We can see from the figures and the table, with the weight of the texture feature increase, the performance of the face verification is better. Then we can deduce that the texture feature plays a more improtant and useful role than the shape feature on face verification across age progression.

5. Conclusion and Discussion

In this paper we studied the problem of face verification with age variation combining active appearance model (AAM) and gradient orientation pyramid (GOP) representation. First, we establish the AAM on the datasets. After we generate the AAM images, we use a robust face descriptor, the gradient orientation pyramid, for face verification tasks across ages. Then we use SVM classification to train and test them. To compare to previously used descriptors which are very classic in our experiments, the proposed method demonstrated very promising results on two public domain databases: FGNET and MORPH database. Both databases contain many face images with large age differences. In addition, we make statistics about the age effect in the experiments.
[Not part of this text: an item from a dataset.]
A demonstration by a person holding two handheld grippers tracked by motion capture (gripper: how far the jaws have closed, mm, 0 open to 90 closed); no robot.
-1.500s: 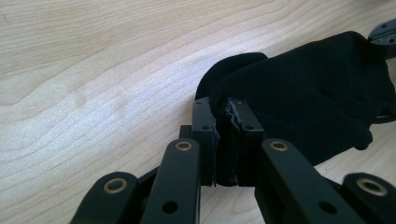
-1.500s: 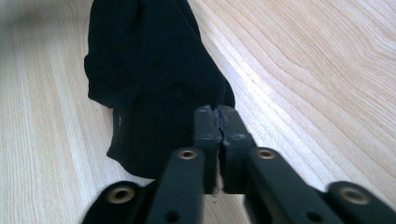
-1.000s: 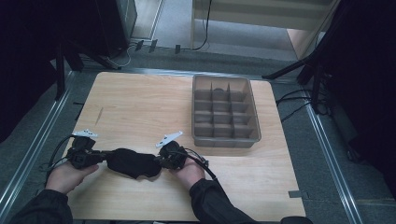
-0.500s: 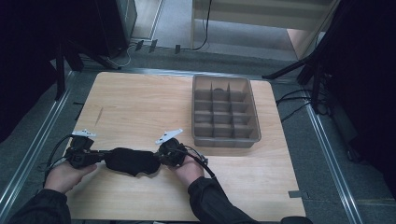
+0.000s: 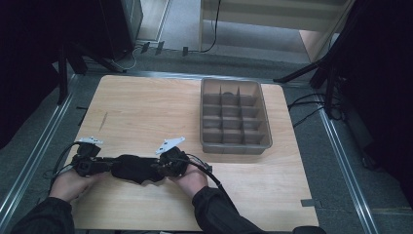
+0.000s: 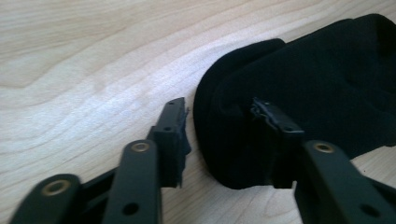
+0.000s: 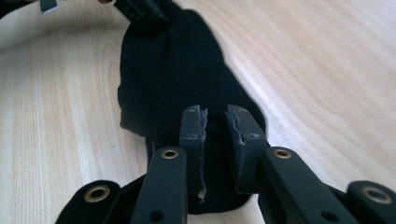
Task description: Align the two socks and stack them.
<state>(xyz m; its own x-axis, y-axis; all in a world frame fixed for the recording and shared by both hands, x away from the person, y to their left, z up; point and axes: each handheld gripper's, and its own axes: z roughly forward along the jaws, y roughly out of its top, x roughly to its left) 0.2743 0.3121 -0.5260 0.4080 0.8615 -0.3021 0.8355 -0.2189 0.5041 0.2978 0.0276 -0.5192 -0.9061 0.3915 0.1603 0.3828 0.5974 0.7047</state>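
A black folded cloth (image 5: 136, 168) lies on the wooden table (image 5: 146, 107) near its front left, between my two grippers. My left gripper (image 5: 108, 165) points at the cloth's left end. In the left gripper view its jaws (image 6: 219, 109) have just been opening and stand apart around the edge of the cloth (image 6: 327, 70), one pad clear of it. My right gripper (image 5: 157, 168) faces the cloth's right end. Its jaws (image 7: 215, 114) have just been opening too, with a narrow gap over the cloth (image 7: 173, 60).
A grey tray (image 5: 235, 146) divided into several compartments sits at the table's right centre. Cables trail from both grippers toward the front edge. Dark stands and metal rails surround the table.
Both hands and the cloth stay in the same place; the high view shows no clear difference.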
Facial aging is a challenging problem that will require continued efforts to further improve the recognition performance. There are several directions for future work. First, since the data always affect the performance in the face verification, we plan to test on other large public datasets for deeper understanding of the proposed approaches. Second, we anticipate the proposed and more effective feature extraction methods to solve face verification problem in the future research.

Conflict of Interests

The authors declare that there is no conflict of interests regarding the publication of this paper.


This work was supported by the Grants of the National Science Foundation of China (nos. 61175121 and 61102163), the Program for New Century Excellent Talents in University (no. NCET-10-0117), the Grant of the National Science Foundation of Fujian Province (no. 2013J06014), the Program for Excellent Youth Talents in University of Fujian Province (no. JA10006), the Promotion Program for Young and Middle-aged Teacher in Science and Technology Research of Huaqiao University (no. ZQN-YX108), and the Project of Science and Technology Innovation Platform of Fujian province (no. 2012H2002).